Un’altra conseguenza
della battaglia del Solstizio a noi ben nota è La leggenda del
Piave, composta di getto nella notte del 24 giugno 1918 da un
autore di canzoni napoletane, E. A. Mario, pseudonimo di Giovanni
Ermete Gaeta. Questi aveva scritto alcuni celeberrimi hit partenopei
– “Santa Lucia”, tanto per citarne uno – ma lega il suo nome
a quel «il Piave mormorò» che sarà presto sulla bocca di tutti i
soldati e che cambierà per sempre il genere del fiume Piave (in
precedenza si diceva “la” Piave, come femminili erano Sile e
Livenza, mascolinizzati pure quelli per analogia).
Ma ora torniamo a
Baracca.

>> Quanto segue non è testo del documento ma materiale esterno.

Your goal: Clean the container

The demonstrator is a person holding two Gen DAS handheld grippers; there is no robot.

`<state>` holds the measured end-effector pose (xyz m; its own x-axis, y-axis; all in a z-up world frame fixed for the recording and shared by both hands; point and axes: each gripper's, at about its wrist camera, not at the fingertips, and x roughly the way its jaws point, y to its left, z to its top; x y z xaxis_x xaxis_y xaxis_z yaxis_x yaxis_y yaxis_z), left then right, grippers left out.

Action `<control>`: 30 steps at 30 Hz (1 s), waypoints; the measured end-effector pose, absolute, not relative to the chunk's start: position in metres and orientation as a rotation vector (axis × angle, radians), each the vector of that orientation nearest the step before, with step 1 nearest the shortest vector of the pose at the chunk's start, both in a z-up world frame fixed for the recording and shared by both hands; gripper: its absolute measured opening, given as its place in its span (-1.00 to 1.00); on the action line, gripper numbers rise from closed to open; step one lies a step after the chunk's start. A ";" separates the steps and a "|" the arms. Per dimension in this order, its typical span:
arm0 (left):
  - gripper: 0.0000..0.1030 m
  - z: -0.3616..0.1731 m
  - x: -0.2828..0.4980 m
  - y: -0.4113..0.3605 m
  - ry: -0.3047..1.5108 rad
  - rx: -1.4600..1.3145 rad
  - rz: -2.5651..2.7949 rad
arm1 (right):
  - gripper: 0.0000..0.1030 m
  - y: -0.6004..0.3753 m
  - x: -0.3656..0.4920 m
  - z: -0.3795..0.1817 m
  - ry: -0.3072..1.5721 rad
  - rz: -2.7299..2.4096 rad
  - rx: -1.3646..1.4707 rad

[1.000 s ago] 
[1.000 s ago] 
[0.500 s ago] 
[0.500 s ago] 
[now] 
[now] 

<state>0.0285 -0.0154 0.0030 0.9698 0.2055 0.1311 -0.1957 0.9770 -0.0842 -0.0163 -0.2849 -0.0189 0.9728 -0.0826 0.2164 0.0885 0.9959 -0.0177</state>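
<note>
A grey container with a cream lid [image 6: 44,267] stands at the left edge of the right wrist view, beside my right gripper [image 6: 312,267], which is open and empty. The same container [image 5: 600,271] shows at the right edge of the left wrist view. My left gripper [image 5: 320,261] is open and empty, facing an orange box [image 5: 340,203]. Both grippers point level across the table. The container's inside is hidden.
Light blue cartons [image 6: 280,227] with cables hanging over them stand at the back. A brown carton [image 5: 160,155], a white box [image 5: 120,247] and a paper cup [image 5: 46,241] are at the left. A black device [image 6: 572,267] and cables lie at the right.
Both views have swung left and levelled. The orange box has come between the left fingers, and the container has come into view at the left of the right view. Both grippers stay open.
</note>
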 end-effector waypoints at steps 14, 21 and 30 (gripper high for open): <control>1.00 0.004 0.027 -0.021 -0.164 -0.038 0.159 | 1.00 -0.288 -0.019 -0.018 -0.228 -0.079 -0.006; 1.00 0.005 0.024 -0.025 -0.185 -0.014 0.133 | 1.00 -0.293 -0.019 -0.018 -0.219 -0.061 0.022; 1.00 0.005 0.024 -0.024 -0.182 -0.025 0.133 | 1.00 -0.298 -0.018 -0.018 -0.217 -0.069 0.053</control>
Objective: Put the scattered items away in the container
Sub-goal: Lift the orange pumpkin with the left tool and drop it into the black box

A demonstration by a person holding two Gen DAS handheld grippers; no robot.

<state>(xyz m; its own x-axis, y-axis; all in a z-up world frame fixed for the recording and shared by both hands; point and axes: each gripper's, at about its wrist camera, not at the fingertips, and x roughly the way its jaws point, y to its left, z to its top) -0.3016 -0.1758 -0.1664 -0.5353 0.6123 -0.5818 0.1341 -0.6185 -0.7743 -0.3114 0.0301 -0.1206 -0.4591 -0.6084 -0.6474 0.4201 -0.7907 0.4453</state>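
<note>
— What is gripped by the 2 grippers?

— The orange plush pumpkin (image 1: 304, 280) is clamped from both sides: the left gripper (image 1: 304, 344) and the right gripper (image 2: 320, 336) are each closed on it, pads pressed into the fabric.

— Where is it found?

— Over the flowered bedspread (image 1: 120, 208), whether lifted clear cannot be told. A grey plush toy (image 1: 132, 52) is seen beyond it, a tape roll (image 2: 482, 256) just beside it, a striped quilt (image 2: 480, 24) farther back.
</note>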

Gli austriaci nel settore del Montello erano riusciti a
passare il Piave e avevano preso la cittadina di Nervesa. Gli aerei
italiani mitragliavano i nemici a bassa quota. Lo Spad del maggiore
Baracca cade in località Busa delle rane, un posto impervio e dalla
vegetazione fittissima. Gli austriaci non se ne curano e gli italiani
– che sanno chi era ai comandi dell’aereo colpito – raggiungono
il corpo dell’asso solo alcuni giorni dopo, il 23, quando le truppe
dell’imperatore erano ormai tornate al di là del Piave.
Baracca risulta essere
stato ucciso da un colpo nell’incavo dell’occhio destro, alla
radice del naso. Il punto è: partito da quale arma? L’abbattimento
del velivolo era stato rivendicato sia dai piloti austriaci Arnold
Barwig e Max Kauer, sia da un cecchino che aveva detto di aver
sparato all’aereo dall’alto di un campanile, oppure potrebbe
esser stato abbattuto da fuoco antiaereo, come avrebbero stabilito
studi più recenti. Rimane però sempre in piedi l’ipotesi che si
sia suicidato. Durante la Prima guerra mondiale i piloti non avevano
paracadute («ne diminuirebbe l’ardimento», decretarono i generali
più stupidi che la storia ricordi) e quindi, se non erano colpiti
direttamente, erano destinati a una morte orrenda: bruciati vivi
nell’aereo in fiamme. Baracca aveva scritto qualche tempo prima che
non intendeva morire in quel modo e che, se fosse precipitato, si
sarebbe sparato. Si dà il caso però che lo Spad con il cavallino
rampante prenda fuoco solo in parte e il cadavere del pilota sia
ritrovato intatto.
La pistola del maggiore
di cavalleria divenuto aviatore non è nella fondina. Il foro di
entrata del proiettile è nettamente più piccolo degli squarci
provocati dai proiettili di mitragliatrice che hanno colpito e
abbattuto l’aereo. Ma il più fulgido eroe italiano non può
essersi suicidato: il suicidio, nella mentalità di allora, è un
atto di vigliaccheria, non di eroismo, quindi si dà inizio a una
grande operazione di propaganda per nascondere la verità. Baracca,
già celebrato in vita, da morto viene quasi santificato. Ai
funerali, a Lugo di Romagna, suo paese natale, partecipa l’erede al
trono, e subito comincia la costruzione del mito che dura ancora ai
giorni nostri, con strade, piazze e persino stadi (a Mestre) e
squadre di calcio (il Baracca Lugo) dedicate all’eroe caduto in
battaglia.
Studi recentissimi
mettono in forse anche la tesi del suicidio, la ferita sulla fronte
non sarebbe di arma da fuoco, ma da impatto. Ovvero Baracca sarebbe
riuscito in qualche modo ad atterrare, avrebbe preso un colpo
tremendo sotto l’occhio, sarebbe riuscito a uscire dalla carlinga e
ad allontanarsi dall’aereo prima che bruciasse, per poi morire poco
lontano, probabilmente a causa di un’emorragia interna. Tante
ipotesi, nessuna certezza. Quel che accadde davvero sul cielo del
Montello 95 anni fa rimane ancora un mistero.